Go through the listing below and return every line exactly.
=== Section Start ===
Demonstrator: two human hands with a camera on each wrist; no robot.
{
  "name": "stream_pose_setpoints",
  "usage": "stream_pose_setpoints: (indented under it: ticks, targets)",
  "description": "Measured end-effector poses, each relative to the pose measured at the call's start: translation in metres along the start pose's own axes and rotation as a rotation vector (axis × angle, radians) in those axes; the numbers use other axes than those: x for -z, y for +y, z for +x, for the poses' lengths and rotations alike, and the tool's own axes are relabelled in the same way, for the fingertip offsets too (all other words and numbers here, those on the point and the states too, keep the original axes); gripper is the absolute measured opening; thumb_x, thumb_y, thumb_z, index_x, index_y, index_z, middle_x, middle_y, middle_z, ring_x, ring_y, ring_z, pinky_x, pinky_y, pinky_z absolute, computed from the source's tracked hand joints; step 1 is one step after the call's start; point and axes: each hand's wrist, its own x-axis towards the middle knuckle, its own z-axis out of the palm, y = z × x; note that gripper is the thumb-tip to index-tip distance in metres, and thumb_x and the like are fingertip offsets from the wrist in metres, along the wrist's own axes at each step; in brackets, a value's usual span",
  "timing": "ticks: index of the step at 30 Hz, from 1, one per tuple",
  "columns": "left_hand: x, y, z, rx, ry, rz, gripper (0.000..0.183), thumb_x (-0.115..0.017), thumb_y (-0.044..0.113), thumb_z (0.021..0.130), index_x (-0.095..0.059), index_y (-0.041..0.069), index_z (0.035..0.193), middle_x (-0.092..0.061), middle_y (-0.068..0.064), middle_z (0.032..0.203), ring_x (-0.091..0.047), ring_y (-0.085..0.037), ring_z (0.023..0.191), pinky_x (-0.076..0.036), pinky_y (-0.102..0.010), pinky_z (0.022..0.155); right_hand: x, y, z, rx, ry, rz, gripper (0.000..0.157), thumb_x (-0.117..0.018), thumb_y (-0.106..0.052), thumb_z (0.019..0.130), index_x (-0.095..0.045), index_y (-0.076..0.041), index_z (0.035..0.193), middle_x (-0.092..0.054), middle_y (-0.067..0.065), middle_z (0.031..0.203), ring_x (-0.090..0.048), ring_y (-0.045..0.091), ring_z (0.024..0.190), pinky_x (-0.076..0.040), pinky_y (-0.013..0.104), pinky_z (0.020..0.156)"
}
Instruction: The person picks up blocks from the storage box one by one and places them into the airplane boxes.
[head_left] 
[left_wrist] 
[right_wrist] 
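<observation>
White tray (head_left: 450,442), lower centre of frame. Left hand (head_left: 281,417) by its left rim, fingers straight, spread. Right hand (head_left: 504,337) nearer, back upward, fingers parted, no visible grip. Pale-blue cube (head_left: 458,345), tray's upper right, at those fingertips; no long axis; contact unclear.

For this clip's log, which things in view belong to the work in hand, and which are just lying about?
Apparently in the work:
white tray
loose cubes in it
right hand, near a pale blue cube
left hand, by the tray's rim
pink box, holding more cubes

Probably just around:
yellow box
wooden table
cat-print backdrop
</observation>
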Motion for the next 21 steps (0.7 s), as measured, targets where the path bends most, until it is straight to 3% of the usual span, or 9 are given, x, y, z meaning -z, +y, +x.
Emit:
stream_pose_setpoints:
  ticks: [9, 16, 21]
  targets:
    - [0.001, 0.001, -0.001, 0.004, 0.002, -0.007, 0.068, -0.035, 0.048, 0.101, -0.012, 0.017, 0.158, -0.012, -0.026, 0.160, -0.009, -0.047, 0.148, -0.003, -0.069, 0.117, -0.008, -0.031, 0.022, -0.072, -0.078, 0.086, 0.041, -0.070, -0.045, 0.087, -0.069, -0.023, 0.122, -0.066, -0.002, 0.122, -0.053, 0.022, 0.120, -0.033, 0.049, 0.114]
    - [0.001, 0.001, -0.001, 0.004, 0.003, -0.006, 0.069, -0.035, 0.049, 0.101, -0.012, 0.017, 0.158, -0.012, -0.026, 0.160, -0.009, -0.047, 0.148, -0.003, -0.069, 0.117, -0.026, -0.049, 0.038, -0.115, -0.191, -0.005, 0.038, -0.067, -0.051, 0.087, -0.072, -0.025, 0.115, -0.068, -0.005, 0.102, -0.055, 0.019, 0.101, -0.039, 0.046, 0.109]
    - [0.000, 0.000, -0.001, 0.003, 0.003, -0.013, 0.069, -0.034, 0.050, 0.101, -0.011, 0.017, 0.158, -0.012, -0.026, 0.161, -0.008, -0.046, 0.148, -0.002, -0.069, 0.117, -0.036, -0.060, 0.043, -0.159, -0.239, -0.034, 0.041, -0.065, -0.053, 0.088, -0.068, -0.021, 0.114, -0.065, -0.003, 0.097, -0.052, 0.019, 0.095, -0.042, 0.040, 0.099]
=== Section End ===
EXPECTED ANSWER >>
Demonstrator: two human hands with a camera on each wrist; no robot.
{
  "name": "stream_pose_setpoints",
  "usage": "stream_pose_setpoints: (indented under it: ticks, targets)",
  "description": "Measured end-effector poses, each relative to the pose measured at the call's start: translation in metres along the start pose's own axes and rotation as a rotation vector (axis × angle, radians) in those axes; the numbers use other axes than those: x for -z, y for +y, z for +x, for the poses' lengths and rotations alike, and the tool's own axes are relabelled in the same way, for the fingertip offsets too (all other words and numbers here, those on the point and the states too, keep the original axes); gripper is the absolute measured opening; thumb_x, thumb_y, thumb_z, index_x, index_y, index_z, middle_x, middle_y, middle_z, ring_x, ring_y, ring_z, pinky_x, pinky_y, pinky_z absolute, computed from the source's tracked hand joints; step 1 is one step after the call's start; point and axes: each hand's wrist, its own x-axis towards the middle knuckle, its own z-axis out of the palm, y = z × x; note that gripper is the thumb-tip to index-tip distance in metres, and thumb_x and the like are fingertip offsets from the wrist in metres, along the wrist's own axes at each step; in brackets, a value's usual span",
  "timing": "ticks: index of the step at 30 Hz, from 1, one per tuple",
  "columns": "left_hand: x, y, z, rx, ry, rz, gripper (0.000..0.183), thumb_x (-0.115..0.017), thumb_y (-0.044..0.113), thumb_z (0.021..0.130), index_x (-0.095..0.059), index_y (-0.041..0.069), index_z (0.035..0.193), middle_x (-0.092..0.061), middle_y (-0.068..0.064), middle_z (0.032..0.203), ring_x (-0.091..0.047), ring_y (-0.085..0.037), ring_z (0.023..0.191), pinky_x (-0.076..0.036), pinky_y (-0.102..0.010), pinky_z (0.022..0.155); right_hand: x, y, z, rx, ry, rz, gripper (0.000..0.157), thumb_x (-0.117..0.018), thumb_y (-0.106..0.052), thumb_z (0.019..0.130), index_x (-0.095..0.045), index_y (-0.076..0.041), index_z (0.035..0.193), middle_x (-0.092..0.054), middle_y (-0.067..0.065), middle_z (0.031..0.203), ring_x (-0.090..0.048), ring_y (-0.045..0.091), ring_z (0.024..0.190), pinky_x (-0.076..0.040), pinky_y (-0.013..0.104), pinky_z (0.020..0.156)"
}
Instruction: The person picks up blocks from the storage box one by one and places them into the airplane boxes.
[head_left] 
[left_wrist] 
[right_wrist] 
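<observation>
White tray (head_left: 450,442), lower centre of frame. Left hand (head_left: 281,417) by its left rim, fingers straight, spread. Right hand (head_left: 504,337) nearer, back upward, fingers parted, no visible grip. Pale-blue cube (head_left: 458,345), tray's upper right, at those fingertips; no long axis; contact unclear.

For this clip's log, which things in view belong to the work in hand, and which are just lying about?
Apparently in the work:
white tray
loose cubes in it
right hand, near a pale blue cube
left hand, by the tray's rim
pink box, holding more cubes

Probably just around:
yellow box
wooden table
cat-print backdrop
</observation>
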Motion for the next 21 steps (0.7 s), as measured, targets where the path bends most, until it is straight to 3% of the usual span, or 9 are given, x, y, z meaning -z, +y, +x.
Emit:
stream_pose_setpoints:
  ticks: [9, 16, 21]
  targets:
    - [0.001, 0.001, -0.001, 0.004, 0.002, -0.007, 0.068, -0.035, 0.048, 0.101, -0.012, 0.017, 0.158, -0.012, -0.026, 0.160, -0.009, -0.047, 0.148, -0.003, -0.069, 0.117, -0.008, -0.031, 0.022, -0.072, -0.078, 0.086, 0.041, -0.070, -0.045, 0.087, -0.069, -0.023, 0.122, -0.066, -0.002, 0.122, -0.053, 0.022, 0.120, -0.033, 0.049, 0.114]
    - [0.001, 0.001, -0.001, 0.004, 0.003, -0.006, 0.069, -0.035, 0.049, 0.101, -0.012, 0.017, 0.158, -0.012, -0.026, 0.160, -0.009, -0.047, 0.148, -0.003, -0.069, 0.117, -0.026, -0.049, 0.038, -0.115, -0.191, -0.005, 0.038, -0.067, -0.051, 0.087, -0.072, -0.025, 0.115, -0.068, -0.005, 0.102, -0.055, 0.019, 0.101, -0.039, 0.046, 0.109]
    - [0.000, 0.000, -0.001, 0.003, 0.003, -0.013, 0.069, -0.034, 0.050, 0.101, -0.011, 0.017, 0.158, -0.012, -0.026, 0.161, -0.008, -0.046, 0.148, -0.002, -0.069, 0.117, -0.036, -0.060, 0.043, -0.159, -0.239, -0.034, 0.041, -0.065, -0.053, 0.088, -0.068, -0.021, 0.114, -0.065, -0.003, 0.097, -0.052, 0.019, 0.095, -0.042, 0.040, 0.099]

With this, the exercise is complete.